Le gouvernement vénézuélien n’a pas publié de données nutritionnelles nationales depuis 2007, mais les éléments de preuve disponibles suggèrent que la malnutrition est en augmentation.

·         Une enquête représentative à l’échelle nationale, réalisée par trois prestigieuses universités du Venezuela, a conclu qu’en 2017, 80 % des foyers vénézuéliens étaient en situation d’insécurité alimentaire, ce qui signifie qu’ils ne disposaient pas d’une source de nourriture fiable, et que les personnes interrogées avaient perdu en moyenne 11 kg.

·         Cáritas Venezuela, une organisation humanitaire catholique qui suit la situation nutritionnelle et apporte une assistance alimentaire aux enfants de communautés à faibles revenus à Caracas et dans plusieurs États, a rapporté que la prévalence de la malnutrition modérée et aiguë sévère chez les enfants de moins de 5 ans avait augmenté, passant de 10 % en février 2017 à 17 % en mars 2018un taux révélateur d’une crise selon les normes de l’Organisation mondiale de la santé. En juillet 2018, Cáritas Venezuela a rapporté que la moyenne avait chuté jusqu’à 13,5 %, mais que les chiffres excédaient le seuil de crise à Caracas (16,7 %) et dans l’État de Vargas (près de 20 %).

·         Une enquête réalisée par Cáritas en 2018 a constaté que 48 % des femmes enceintes, dans ces communautés à faibles revenus, souffraient de malnutrition modérée ou aiguë sévère.

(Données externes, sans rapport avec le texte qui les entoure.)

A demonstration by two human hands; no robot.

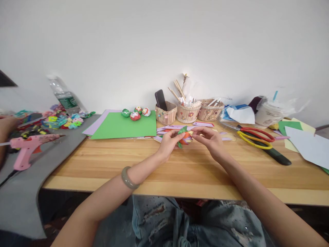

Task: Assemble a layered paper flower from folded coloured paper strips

·         Un peu partout dans le pays, les hôpitaux rapportent une augmentation du nombre d’enfants admis avec une malnutrition modérée ou aiguë sévère. La proportion d’enfants admis dans les hôpitaux qui présentent une malnutrition aiguë sévère est alarmante, variant de 18 à 40 %, selon des informations fournies à Human Rights Watch par des professionnels de santé.